Don’t get me wrong, this time… this time was probably the most happy, the most real and beautiful time of my life. The impending death of my mom, made every moment she spent with the girls more beautiful. The new love that we felt for them, wow. Nothing could blow out the fire we were burning for our family in this time… no amount of work. We were learning and growing so much so fast. A farm trouble seemed like such a blip on the radar compared to the bigger picture.
My mom continued on to discover that the chemo was no longer working. And in fall of this year, she moved into hospice. I was there for her, I dropped her off there girls in tow. Meanwhile my steadfast husband was harvesting the last of our crops at home, without my help. I often felt a pang of guilt. I visited her, my (second born) daughter took her first inches forward crawling on a blanket on the hospice floor. My mom cried, and told me I was such a good mom. She told me that she was so proud of us, what we had. That she wasn’t worried about me, because I had my farm, and I had him. She told me that we worked so hard.

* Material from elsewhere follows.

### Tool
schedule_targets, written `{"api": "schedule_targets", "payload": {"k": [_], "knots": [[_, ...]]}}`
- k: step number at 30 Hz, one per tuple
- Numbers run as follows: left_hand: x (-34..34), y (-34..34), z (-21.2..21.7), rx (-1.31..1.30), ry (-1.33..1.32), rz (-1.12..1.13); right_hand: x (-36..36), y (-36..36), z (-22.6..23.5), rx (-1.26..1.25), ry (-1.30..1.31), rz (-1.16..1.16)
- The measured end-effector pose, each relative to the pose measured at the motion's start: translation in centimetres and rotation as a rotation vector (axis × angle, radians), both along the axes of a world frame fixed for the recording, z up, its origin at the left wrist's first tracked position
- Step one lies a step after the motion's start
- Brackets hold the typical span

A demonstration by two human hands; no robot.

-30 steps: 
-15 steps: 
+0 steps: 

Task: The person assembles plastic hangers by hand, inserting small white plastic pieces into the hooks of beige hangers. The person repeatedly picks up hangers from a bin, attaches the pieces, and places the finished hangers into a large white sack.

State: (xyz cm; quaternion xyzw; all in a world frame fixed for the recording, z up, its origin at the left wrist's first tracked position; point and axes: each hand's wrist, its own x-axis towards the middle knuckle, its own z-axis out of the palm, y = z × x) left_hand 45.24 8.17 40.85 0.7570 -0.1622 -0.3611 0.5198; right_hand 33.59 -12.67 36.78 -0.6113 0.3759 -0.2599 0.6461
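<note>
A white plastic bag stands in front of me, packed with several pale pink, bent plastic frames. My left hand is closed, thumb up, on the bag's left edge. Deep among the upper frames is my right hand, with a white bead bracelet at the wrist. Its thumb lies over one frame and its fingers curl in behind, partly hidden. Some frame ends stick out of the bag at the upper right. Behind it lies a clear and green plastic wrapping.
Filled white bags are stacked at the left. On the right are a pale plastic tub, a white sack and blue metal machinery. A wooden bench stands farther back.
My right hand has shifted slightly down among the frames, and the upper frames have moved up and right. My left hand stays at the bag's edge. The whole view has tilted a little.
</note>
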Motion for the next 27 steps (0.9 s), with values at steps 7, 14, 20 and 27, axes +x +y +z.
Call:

We had an early Christmas the weekend before thanksgiving, and my husband, tired from working in the field, cut a Christmas tree and put it up for my mom. We spent the entire day here on the farm with family eating, drinking, laughing. My husband slipped out to milk the cows and then back in for Turkey dinner. I was overwhelmed with memories of growing up on my Grandpa’s boarding ranch; walking with my mom to feed and brush the horses. My mom candling eggs over a milk carton to see the tiny duck embryos inside, and the day they finally hatched. Dancing with my Grandma on the straw bale stage. Chasing rabbits through the horse paddocks. Family dinners. All the things that prepared me for the life I lead today.
She had told me it was one of the best days of her life. She passed away a few days later with her family at her beside.
Life still happens, when your job is being a Farmer. 365 days/year. And somehow… we will keep going. Cheers to you mom ❤ I’ll always remember your strength when my knees feel weak and my heart feels tired.